Convert the nulls to newlines only when you want to view with less,
then your "files of records" are not corrupt from the start.:
tr '\0' '\n' < /tmp/f1 | less ; or
< /tmp/f1 tr '\0' '\n' | less ; if you prefer the input file on the
left
I am trying to do the zero termination just now but have run in to a problem. The above find command may report errors such as permission failures and missing files. I really should include such info in the output but coming from stderr such lines are newline- rather than nul-terminated and therefore cannot be combined with just 2>&1.
To get around that I tried
find 2> >(tr '\n' '\0')
That partly works. After sorting, error messages appear at the end (they begin with 'f' where non-error lines begin with '/') which is fine but there is usually one garbled line between good results and error messages and very likely some other corruption elsewhere in the file.
I guess that's due to output buffering but even
stdbuf -oL -eL find 2> >(stdbuf -oL -eL tr '\n' '\0')
doesn't work. It is already getting well beyond my comfort zone and is getting increasingly complex which, it has to be said, would not be the case with newline terminators.
Hence this post to ask for suggestions on where to go next.
I guess I could write find's stdout and stderr to temp files, sed the stderr data, convert newlines to nuls, combine with the stdout data and then I'll be back on track and can sort the result. But before I do that I thought to check back for suggestions.
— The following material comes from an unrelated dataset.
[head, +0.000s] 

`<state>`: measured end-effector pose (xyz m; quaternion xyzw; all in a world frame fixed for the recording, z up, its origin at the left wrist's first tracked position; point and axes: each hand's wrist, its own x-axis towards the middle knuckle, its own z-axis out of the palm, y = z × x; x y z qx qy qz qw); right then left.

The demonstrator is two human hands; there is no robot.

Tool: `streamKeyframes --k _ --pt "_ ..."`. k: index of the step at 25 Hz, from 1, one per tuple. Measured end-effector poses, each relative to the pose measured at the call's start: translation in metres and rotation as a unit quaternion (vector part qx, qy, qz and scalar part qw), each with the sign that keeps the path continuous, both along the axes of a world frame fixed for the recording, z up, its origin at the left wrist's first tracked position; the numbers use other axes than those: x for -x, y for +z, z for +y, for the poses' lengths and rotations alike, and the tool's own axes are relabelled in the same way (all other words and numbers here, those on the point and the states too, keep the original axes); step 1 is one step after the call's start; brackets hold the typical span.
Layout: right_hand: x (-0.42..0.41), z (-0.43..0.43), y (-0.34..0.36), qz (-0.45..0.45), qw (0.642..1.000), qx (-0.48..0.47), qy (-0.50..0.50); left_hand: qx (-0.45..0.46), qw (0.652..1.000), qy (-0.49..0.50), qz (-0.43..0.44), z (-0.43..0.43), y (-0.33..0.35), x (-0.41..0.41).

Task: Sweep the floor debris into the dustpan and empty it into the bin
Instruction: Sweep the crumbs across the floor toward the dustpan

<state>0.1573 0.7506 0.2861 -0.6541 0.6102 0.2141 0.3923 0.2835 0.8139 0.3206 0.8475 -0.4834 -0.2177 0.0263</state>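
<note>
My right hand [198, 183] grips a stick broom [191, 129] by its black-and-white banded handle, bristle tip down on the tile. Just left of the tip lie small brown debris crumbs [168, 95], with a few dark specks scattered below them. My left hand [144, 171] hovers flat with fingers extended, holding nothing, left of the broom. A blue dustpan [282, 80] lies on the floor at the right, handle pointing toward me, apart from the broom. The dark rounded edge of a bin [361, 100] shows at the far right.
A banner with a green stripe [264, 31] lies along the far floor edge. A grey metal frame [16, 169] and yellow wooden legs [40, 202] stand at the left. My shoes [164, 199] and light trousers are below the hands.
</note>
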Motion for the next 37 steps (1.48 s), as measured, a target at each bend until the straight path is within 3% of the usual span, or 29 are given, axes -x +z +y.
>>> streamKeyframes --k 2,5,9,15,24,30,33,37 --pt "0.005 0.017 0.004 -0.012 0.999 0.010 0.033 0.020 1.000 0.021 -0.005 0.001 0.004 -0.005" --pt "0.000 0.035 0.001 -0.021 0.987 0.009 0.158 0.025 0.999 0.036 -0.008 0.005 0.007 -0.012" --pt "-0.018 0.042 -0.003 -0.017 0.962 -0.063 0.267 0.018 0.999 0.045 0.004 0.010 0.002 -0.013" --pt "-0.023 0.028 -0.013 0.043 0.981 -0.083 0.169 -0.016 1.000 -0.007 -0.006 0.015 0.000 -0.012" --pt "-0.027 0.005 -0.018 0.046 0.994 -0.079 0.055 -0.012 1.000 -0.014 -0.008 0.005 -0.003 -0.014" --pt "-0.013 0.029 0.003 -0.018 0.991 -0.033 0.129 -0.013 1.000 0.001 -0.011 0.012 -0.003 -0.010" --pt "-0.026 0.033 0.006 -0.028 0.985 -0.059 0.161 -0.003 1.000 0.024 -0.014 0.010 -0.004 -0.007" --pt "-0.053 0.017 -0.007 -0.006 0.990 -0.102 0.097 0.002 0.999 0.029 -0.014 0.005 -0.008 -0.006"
Are there any simpler ways?
...
However, if you want 'data' on the files, you'd be better off using the
'stat' command, as it is intended to 'aquire' meta-data about files
(and by far more meta-data than what ls shows).
You'd feed it filenames with xargs as well:
xargs -0 stat --format="%i %h %n" > /tmp/f2
To output inode, number of links, and name (granted, you can get this
from ls as well, but look through the stat man page, there is a lot
more stuff you can pull out).
Agreed, stat would be better.
The one tool that does not (yet) seem to consume "null terminated
lines" is diff, and you can work around that by converting to newlines
at the time you do the diff:
diff -u <(tr '\0' '\n' < /tmp/f1) <(tr '\0' '\n' < /tmp/f2)
And, note, all of these "convert nulls to newlines at time of need" can
be scripted, so you could have a "file-list-diff" script that contains:
#!/bin/bash
diff -u <(tr '\0' '\n' < "$1") <(tr '\0' '\n' < "$2")
And then you can diff two of your audit files by:
file-list-diff /tmp/f1 /tmp/f2
And not have to remember the tr invocation and process substitution
syntax to do the same at every call.
Understood. Thanks for the clear info.
-- James Harris